## TASK REQUIREMENTS
The expected answer is the full listing, repeated exactly and free of images.
'''
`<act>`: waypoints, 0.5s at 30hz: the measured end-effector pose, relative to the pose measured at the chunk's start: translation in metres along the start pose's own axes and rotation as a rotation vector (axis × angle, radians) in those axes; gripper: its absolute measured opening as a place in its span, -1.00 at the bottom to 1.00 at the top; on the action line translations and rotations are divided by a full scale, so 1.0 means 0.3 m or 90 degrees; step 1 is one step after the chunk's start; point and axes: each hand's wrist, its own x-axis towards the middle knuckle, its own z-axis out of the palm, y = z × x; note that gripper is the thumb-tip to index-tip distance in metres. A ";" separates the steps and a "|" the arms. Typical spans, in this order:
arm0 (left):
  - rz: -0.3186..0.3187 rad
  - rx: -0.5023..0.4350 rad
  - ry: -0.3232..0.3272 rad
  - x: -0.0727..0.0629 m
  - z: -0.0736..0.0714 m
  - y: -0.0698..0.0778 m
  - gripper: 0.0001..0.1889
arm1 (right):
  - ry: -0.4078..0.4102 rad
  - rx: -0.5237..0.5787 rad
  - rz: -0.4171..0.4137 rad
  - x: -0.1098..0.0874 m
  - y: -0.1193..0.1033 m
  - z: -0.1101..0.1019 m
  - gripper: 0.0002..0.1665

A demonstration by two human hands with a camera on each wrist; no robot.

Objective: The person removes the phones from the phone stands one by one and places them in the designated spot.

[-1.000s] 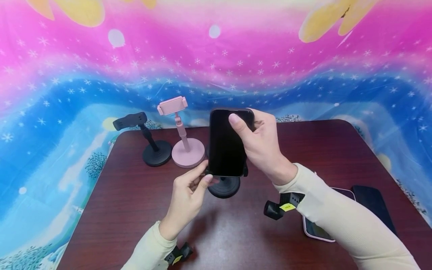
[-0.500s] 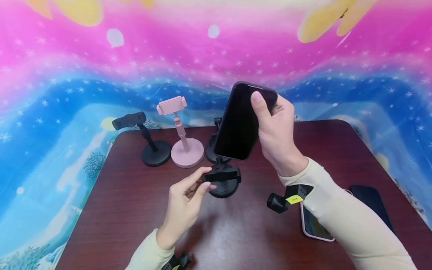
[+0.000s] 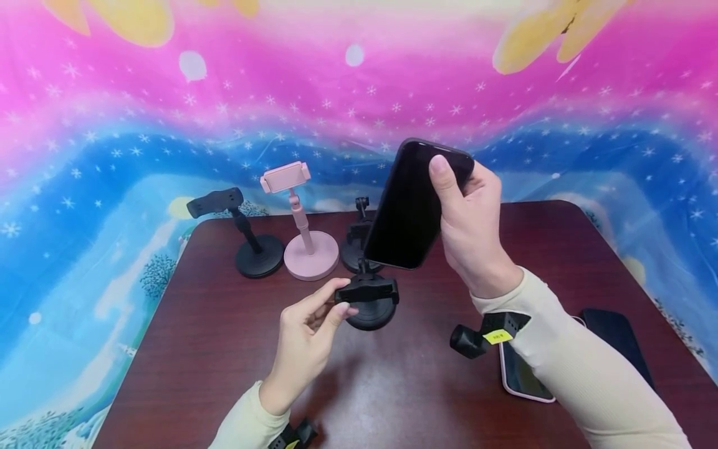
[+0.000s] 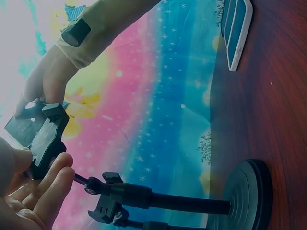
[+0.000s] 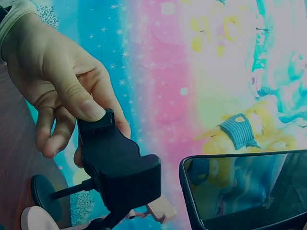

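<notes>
In the head view my left hand (image 3: 305,349) pinches the left end of the clamp on a black phone stand (image 3: 370,312), thumb in front and fingers behind. The right wrist view shows that clamp (image 5: 120,158) with nothing in it. Up and to the right, my right hand (image 3: 473,231) grips a black smartphone (image 3: 409,206) by its right side, thumb across the dark screen. The phone is tilted and apart from the clamp; its lower end hangs just above and behind it. A second black stand (image 3: 359,237) is partly hidden behind the phone.
A pink phone stand (image 3: 311,255) and another black stand (image 3: 259,255) stand at the back left of the dark wooden table (image 3: 213,349). A pink-edged phone (image 3: 524,374) and a dark phone (image 3: 617,337) lie at the right, partly under my right forearm.
The right hand has lifted the phone from in front of the clamp, up and to the right, and tilted it. The clamp is now uncovered; the left hand still pinches its end.
</notes>
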 end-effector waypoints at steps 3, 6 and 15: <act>0.000 0.008 0.002 -0.001 -0.001 -0.002 -0.65 | 0.005 0.011 -0.007 -0.001 -0.006 -0.006 -0.81; -0.009 0.012 0.003 -0.001 -0.001 -0.003 -0.66 | 0.006 0.024 -0.009 -0.003 -0.008 -0.010 -0.82; 0.006 0.015 0.007 0.006 0.004 -0.003 -0.65 | 0.024 0.030 -0.008 -0.004 -0.016 -0.035 -0.83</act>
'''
## YOUR RESPONSE
`<act>`: waypoints, 0.5s at 30hz: the measured end-effector pose, relative to the pose measured at the chunk's start: translation in metres along the start pose's own axes and rotation as a rotation vector (axis × angle, radians) in those axes; gripper: its absolute measured opening as a place in its span, -1.00 at the bottom to 1.00 at the top; on the action line translations and rotations are divided by a full scale, so 1.0 means 0.3 m or 90 degrees; step 1 is one step after the chunk's start; point and axes: each hand's wrist, its own x-axis towards the middle knuckle, its own z-axis out of the palm, y = z × x; note that gripper is the thumb-tip to index-tip distance in metres. A ";" separates the steps and a "|" the arms. Typical spans, in this order:
arm0 (left):
  - rz: -0.3186..0.3187 rad
  - rx: -0.5023..0.4350 rad
  - ry: -0.3232..0.3272 rad
  - x: -0.0727..0.0629 m
  - z: -0.0736..0.0714 m
  - y: -0.0698..0.0778 m
  - gripper: 0.0001..0.1889
arm1 (right):
  - ry: -0.4078..0.4102 rad
  - rx: -0.5237..0.5787 rad
  - rz: -0.4171..0.4137 rad
  - x: -0.1098..0.0874 m
  - y: -0.1193..0.1033 m
  - z: -0.1101..0.1019 m
  - gripper: 0.0002..0.1665

A demonstration by two human hands with a camera on each wrist; no robot.

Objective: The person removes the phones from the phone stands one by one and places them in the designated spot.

[-1.000s] 
[-0.500s] 
[+0.000s] 
[+0.000s] 
[+0.000s] 

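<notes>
In the head view my left hand (image 3: 305,349) pinches the left end of the clamp on a black phone stand (image 3: 370,312), thumb in front and fingers behind. The right wrist view shows that clamp (image 5: 120,158) with nothing in it. Up and to the right, my right hand (image 3: 473,231) grips a black smartphone (image 3: 409,206) by its right side, thumb across the dark screen. The phone is tilted and apart from the clamp; its lower end hangs just above and behind it. A second black stand (image 3: 359,237) is partly hidden behind the phone.
A pink phone stand (image 3: 311,255) and another black stand (image 3: 259,255) stand at the back left of the dark wooden table (image 3: 213,349). A pink-edged phone (image 3: 524,374) and a dark phone (image 3: 617,337) lie at the right, partly under my right forearm.
The right hand has lifted the phone from in front of the clamp, up and to the right, and tilted it. The clamp is now uncovered; the left hand still pinches its end.
</notes>
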 end-effector waypoints at steps 3, 6 and 15: <act>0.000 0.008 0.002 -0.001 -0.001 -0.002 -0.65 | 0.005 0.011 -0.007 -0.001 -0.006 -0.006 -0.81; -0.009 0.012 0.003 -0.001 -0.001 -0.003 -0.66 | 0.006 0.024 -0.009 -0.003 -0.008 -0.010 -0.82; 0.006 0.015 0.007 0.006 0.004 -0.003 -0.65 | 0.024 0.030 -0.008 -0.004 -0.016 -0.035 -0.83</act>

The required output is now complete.